The Scripps Energy & Materials Center (SEMC) is an American research center that focuses on research in the basic energy and materials sciences.[1] Located in Jupiter, Florida, the center is home to scientists, graduate students, and administrative staff. It is a part of the Scripps Research Institute (TSRI), one of the largest non-profit research institutes in the world.

History[edit]

TSRI was founded as the Scripps Metabolic Clinic in 1924 by the philanthropist Ellen Browning Scripps in La Jolla, California. This eventually evolved into the Scripps Clinic and Research Foundation. In 1991, the Scripps Clinic and research division became separate corporations and The Scripps Research Institute was founded. In 1989, TSRI started a graduate program.
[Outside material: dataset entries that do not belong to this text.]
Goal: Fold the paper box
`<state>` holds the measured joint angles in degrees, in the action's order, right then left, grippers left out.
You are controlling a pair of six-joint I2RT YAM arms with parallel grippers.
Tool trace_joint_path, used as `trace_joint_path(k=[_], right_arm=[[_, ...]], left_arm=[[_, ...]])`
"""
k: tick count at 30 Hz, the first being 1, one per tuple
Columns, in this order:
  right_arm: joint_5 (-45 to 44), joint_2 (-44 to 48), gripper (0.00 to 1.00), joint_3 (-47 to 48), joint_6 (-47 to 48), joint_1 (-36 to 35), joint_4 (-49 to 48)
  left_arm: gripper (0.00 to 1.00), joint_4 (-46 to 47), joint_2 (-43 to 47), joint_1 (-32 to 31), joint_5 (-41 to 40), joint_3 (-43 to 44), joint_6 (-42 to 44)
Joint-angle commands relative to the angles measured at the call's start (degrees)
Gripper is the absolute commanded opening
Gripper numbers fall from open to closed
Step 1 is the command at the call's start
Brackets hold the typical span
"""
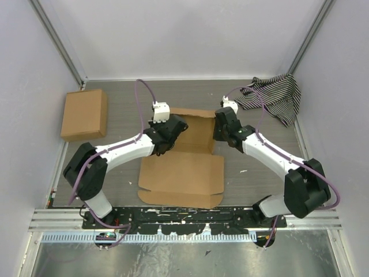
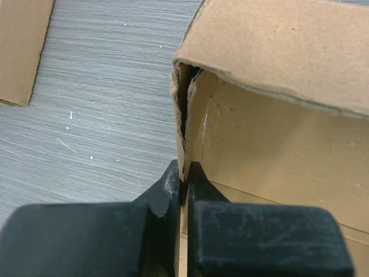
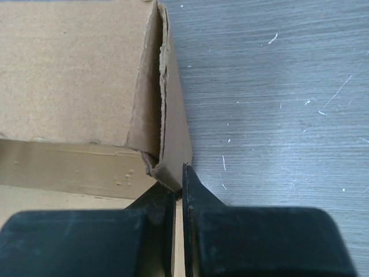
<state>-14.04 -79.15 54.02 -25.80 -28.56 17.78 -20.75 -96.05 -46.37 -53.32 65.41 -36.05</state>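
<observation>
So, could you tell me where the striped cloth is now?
In the top view, the striped cloth lies bunched in the far right corner, beyond and right of the paper box.

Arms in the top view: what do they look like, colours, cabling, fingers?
Both the left arm and right arm have white link shells with black joint housings. A thin purple cable loops from each wrist. In the wrist views the left gripper and right gripper have matte black, blocky fingers tapering to thin tips. No markings show.
</observation>
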Motion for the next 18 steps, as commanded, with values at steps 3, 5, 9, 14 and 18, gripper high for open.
trace_joint_path(k=[3,5,9,14,18], right_arm=[[-4.07,-3.9,0.01,8.21,-5.47,0.56,6.03],[-4.12,-6.36,0.01,11.05,-6.09,0.56,9.07],[-1.53,-10.61,0.02,16.34,-6.68,0.63,12.86],[0.89,-15.15,0.18,21.14,-6.33,0.76,14.96],[0.99,-18.05,0.33,24.15,-5.53,1.42,15.53]], left_arm=[[0.16,2.0,4.54,-0.08,-1.72,-5.94,1.25],[0.2,0.87,5.34,0.1,2.06,-5.18,1.73],[0.27,-4.99,4.38,0.58,7.61,-1.67,0.92],[0.4,-7.94,2.97,4.25,15.94,0.86,-0.14],[0.42,-9.71,2.75,6.48,18.35,3.05,0.73]])
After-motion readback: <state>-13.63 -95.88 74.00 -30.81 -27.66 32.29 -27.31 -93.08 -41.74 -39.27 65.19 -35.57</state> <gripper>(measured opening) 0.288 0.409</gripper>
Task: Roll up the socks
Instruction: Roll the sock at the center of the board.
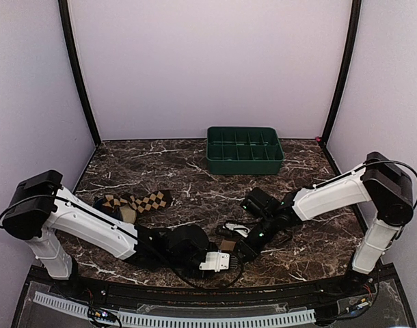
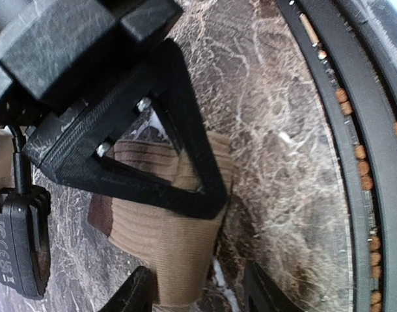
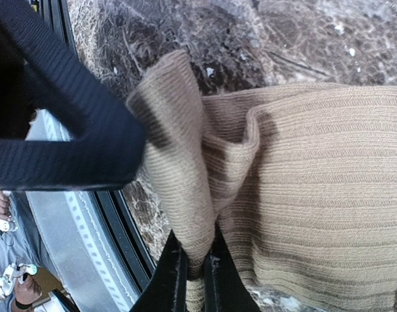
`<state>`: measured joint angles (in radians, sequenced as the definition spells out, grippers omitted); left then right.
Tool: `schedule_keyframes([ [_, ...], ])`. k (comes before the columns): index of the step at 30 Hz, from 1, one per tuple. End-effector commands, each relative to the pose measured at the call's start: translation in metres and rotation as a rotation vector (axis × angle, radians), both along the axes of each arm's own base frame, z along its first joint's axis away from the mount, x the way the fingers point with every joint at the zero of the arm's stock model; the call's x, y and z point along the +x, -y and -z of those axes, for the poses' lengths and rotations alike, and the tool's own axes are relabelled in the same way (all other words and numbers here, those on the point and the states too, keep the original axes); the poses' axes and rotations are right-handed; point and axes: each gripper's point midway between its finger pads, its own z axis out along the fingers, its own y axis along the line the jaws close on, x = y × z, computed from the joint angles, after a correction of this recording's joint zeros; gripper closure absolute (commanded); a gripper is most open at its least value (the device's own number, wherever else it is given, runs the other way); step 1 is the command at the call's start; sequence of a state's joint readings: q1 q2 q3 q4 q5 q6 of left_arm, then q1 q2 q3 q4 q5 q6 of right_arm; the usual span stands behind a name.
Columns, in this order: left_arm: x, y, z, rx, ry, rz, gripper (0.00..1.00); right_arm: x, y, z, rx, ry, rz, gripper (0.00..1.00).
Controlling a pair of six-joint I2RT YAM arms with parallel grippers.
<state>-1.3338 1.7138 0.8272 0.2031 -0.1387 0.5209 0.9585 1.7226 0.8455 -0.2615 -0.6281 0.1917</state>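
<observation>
On the top view's dial, with the near edge at 6 o'clock, both claws meet at about 6 o'clock, close to the front of the dark marbled table (image 1: pixel 195 171). The tan sock (image 1: pixel 227 244) lies flat on the table there, between the two wrists. The right gripper (image 3: pixel 195 276) is clenched on it. In its own wrist view the two slim fingertips are pressed together at 6 o'clock, pinching a raised fold of the ribbed fabric. The rest of the sock spreads flat toward 3 o'clock. The left gripper (image 2: pixel 197 273) is released. In its wrist view its two dark fingertips (image 2: pixel 138 291) stand apart at the bottom of the frame. The narrow end of the tan sock lies between them, close to the 7 o'clock tip and clear of the 5 o'clock one. Just beyond, a black triangular finger (image 2: pixel 185 149) of the right gripper rests on the sock. Farther out, at about 9 o'clock on the table, the checked socks (image 1: pixel 143 202) lie in a loose heap. The left arm crosses their near side, and they are well apart from the tan sock. Farthest of all, at 12 o'clock near the back wall, sits the green tray (image 1: pixel 244 164), its inside split into small compartments.
</observation>
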Motion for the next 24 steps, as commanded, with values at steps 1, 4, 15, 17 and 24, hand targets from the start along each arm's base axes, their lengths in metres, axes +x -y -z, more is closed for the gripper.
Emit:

This was followed by starting a second campus located in Jupiter, Florida in 2005. Then, in 2007, TSRI president Richard Lerner hired internationally renowned chemist Roy A. Periana to lead what would become the Scripps Energy & Materials Center.[2] The goal was to expand beyond the biomedical research that TSRI had focused on in the past and into examining all large scale human problems from disease to how humans will access future raw materials from natural resources and how to manipulate and store energy from renewable resources.[3]

Facilities[edit]

The Scripps Energy & Materials Center is located on the Scripps Research Institute Jupiter, Florida campus Scripps that occupies 30 acres (120,000 m2) next to the adjacent John D. MacArthur campus of Florida Atlantic University and Max Planck Florida Institute in Palm Beach County, Florida. SEMC scientists operate in the 350,000-square-foot (33,000 m2) state-of-the-art research facilities located on TSRI's Jupiter, Florida campus among the ~450 faculty, staff, and students that study and work at the campus.[4]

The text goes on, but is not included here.